Thus far, I’ve been attending sessions on Dspace. The program seems to be heading in cool directions, development wise. I was really excited to see Manakin–and the possibilities for images with that tool. With teaching images (non archival) I think we need to move beyond the VR pigeonhole and the limiting products available. I see a tool like Manakin enabling users to better control their searches, and to return visual sets. Manakin also makes it easier to “pipeline” data out of Dspace–great for interoperation. Tomorrow will be a longer presentation on Manakin, so that’s exciting (well, as excited as one can get over repositories.)
One thing that i keep seeing is that implementations of Dspace seem to spurn more services. How far do we go?
I keep thinking of this vision I have for a T&L tool for images–something that displays groups of images in hierarchies that seemingly match the hierarchies of subject level description. A visual way to return image results not unlike a tag cloud…Images that most closely match the search terms are more prominent. This can’t be all that far fetched. But we need to move beyond simple retrieval and export of images for inclusion in other software and keep them in the web environment, build the tools that keep them there–but also make learning there more reliant on the image as text as opposed to the text as context.

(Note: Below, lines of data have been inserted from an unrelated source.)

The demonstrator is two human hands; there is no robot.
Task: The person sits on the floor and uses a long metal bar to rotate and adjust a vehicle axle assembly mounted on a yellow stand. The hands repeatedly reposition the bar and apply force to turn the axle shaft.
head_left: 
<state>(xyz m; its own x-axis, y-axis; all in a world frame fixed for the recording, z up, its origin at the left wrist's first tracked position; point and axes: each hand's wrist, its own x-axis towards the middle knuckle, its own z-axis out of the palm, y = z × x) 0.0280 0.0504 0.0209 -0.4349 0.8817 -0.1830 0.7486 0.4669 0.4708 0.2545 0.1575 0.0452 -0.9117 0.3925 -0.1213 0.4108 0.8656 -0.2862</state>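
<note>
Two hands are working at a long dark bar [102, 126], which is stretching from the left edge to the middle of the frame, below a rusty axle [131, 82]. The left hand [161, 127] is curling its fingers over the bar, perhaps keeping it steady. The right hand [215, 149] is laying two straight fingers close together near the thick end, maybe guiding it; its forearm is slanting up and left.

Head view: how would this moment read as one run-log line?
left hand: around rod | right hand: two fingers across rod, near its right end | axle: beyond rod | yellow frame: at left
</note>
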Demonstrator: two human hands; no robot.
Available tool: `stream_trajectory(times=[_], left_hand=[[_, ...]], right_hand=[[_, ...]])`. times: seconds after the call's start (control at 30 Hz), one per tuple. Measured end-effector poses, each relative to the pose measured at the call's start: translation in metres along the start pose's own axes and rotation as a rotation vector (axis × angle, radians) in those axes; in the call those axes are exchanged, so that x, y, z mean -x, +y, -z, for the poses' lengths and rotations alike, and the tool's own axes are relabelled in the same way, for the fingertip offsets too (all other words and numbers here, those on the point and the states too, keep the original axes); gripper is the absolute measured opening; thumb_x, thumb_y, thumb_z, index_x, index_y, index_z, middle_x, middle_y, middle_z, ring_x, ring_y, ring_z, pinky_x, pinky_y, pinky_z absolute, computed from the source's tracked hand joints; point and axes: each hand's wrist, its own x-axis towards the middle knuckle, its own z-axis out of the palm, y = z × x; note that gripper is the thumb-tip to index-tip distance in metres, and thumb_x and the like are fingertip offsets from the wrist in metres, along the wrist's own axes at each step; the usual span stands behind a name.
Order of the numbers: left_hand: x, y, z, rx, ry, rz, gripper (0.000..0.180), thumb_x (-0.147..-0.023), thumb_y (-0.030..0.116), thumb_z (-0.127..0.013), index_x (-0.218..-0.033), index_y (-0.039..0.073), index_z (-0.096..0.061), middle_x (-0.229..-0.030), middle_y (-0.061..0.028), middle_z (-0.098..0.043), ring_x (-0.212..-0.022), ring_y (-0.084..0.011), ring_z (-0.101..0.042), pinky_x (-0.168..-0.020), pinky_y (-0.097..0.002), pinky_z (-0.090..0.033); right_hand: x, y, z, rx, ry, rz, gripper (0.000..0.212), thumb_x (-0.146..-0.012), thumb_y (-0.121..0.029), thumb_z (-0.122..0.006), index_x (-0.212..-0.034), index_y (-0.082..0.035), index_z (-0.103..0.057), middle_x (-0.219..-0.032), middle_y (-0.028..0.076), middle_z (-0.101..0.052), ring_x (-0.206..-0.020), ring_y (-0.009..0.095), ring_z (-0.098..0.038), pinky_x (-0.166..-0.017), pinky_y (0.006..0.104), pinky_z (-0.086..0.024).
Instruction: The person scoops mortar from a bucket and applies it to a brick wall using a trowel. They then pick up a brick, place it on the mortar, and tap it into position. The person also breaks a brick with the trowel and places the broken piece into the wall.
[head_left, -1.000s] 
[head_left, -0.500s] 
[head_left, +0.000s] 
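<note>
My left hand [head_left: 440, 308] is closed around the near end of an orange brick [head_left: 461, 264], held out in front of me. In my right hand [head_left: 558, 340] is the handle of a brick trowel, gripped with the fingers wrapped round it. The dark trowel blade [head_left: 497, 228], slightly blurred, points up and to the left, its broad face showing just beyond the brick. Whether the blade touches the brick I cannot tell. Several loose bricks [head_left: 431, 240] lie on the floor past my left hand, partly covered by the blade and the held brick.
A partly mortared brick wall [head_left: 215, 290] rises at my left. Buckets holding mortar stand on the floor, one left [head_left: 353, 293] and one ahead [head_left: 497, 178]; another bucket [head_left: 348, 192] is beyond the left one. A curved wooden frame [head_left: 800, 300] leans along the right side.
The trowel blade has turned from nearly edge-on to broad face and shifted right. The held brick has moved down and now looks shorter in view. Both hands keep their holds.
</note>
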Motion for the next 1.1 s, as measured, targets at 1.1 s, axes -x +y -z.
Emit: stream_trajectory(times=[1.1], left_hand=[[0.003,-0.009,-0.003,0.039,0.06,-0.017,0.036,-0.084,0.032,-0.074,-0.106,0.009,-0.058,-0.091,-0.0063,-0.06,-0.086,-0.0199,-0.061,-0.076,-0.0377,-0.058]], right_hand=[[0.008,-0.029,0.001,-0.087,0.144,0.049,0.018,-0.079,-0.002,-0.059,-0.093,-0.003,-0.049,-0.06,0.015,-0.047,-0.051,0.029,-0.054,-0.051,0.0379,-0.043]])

Another session talked about some of the advances in China, where a network of museums are allowing cross searching, and the development of grouping from this searching. They explored the model of the digital museum, where content is grouped according to context, rather than digital libraries that provide content by collection, item by item. These are things to think on with learning images as well…our students are already doing online exhibits as projects. Would it be a stretch to create groupings in research and for learning?